The exact discovery of Pilok's tin and tungsten deposits have not been documented, but the earliest mining operations were probably done by small-scale Burmese prospectors working in the frontier region. Official Thai involvement began in 1940 when the (now-defunct) state-owned Mines Organization established the Pilok Mine. Private mining operations then followed, soon numbering over fifty.

Initially, mining operations were hindered by the harsh inaccessibility of the region. Ore from the mines had to be transported by elephant to Tha Khanun on the Khwae Noi River, from where it was two days by boat (five days if travelling upstream) to the provincial centre of Kanchanaburi. A road was soon built, linking the mines to the river by 1950, and by the 1980s partially paved roads provided year-round direct access to the mines from Kanchanaburi. Pilok became a bustling mining town, serving thousands of workers, with two cinemas and an airfield.

The name Pilok was probably derived from the Thai term phi lok (ผีหลอก, to be scared by ghosts), a reference to the area's hostile conditions as well as violent early history, when clashes between Thai authorities and Burmese workers left many dead. The village name of I-tong comes from နတ်အိမ်တောင် (nat im taung), meaning "mountain of spirits".

In 1985, the global tin market crashed, and tin prices plunged. Pilok's mining companies had to close down, and the mines were abandoned. Most of the population left, and Pilok/I-tong was reduced to almost a ghost town.
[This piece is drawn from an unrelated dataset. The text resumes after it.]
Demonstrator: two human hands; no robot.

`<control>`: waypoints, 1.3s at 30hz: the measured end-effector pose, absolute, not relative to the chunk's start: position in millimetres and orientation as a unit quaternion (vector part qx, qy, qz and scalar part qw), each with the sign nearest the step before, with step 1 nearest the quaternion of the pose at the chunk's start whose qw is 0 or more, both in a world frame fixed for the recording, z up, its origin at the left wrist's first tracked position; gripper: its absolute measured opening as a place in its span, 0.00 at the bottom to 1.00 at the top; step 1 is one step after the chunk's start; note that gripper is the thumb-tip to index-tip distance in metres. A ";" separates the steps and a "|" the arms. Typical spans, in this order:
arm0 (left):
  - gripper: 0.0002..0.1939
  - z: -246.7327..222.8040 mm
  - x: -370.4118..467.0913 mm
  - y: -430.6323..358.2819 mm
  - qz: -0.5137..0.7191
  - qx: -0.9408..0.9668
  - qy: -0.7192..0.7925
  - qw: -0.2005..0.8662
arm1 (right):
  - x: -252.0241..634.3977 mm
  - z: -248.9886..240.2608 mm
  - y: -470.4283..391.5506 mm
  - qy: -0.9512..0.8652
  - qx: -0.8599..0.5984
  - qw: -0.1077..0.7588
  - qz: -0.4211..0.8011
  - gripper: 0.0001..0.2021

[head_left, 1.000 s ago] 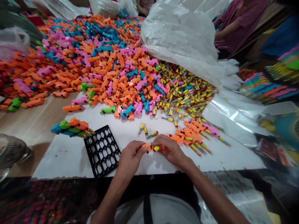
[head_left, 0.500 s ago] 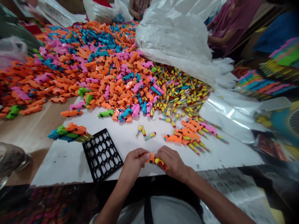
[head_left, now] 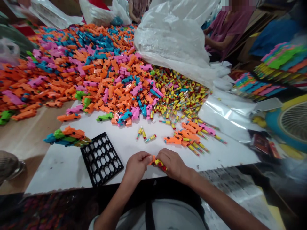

As part of conservation plans of the Western Forest Complex beginning in 1991, most of the forested area of Pilok Subdistrict became included under the new Thong Pha Phum National Park, which was officially established in 2009. The village has since seen somewhat of a revival, as its remoteness became an attraction for tourists. Much of the remaining population of I-tong have adopted the new tourism-oriented economy, with many homes converted to cafes and homestays.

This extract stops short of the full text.